Concentration of 50 mg PE/mL
Do not confuse the concentration of CEREBYX with the total amount of drug in the vial.
Errors, including fatal overdoses, have occurred when the concentration of the vial (50 mg PE/mL) was misinterpreted to mean that the total content of the vial was 50 mg PE. These errors have resulted in two- or ten-fold overdoses of CEREBYX since each of the vials actually contains a total of 100 mg PE (2 mL vial) or 500 mg PE (10 mL vial). Ensure the appropriate volume of CEREBYX is withdrawn from the vial when preparing the dose for administration. Attention to these details may prevent some CEREBYX medication errors from occurring.
Prior to intravenous (IV) infusion, dilute CEREBYX in 5% dextrose or 0.9% saline solution for injection to a concentration ranging from 1.5 to 25 mg PE/mL. The maximum concentration of CEREBYX in any solution should be 25 mg PE/mL. When CEREBYX is given as an IV infusion, CEREBYX needs to be diluted and should only be administered at a rate not exceeding 150 mg PE/min.
Parenteral drug products should be inspected visually for particulate matter and discoloration prior to administration, whenever solution and container permit.
For single-dose only.
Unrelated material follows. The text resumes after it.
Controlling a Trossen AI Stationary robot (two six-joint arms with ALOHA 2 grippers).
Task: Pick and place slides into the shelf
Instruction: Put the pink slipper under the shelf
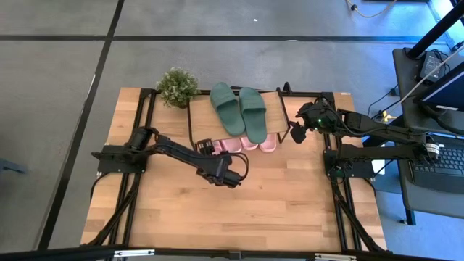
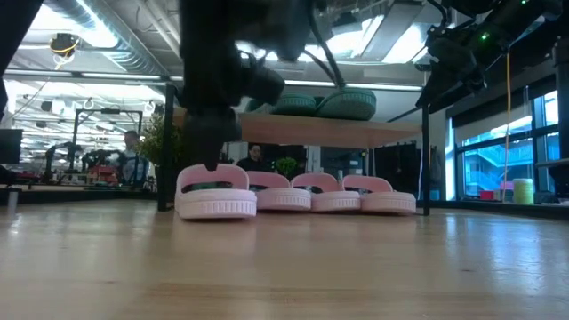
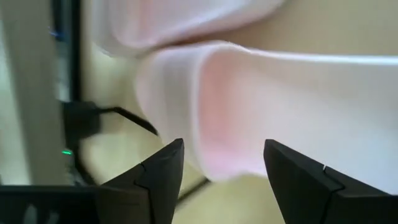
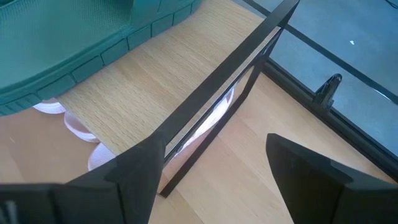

After opening, any unused product should be discarded.
2.3 Status Epilepticus
- Because of the risk of hypotension and cardiac arrhythmias, the rate of administration for IV CEREBYX should be no greater than 150 mg PE/min in adults and 2 mg PE/kg/min (or 150 mg PE/min, whichever is slower) in pediatric patients [see Warnings and Precautions (5.2)]. Continuous monitoring of the electrocardiogram, blood pressure, and respiratory function is essential, and the patient should be observed throughout the period where maximal serum phenytoin concentrations occur, approximately 10 to 20 minutes after the end of CEREBYX infusions.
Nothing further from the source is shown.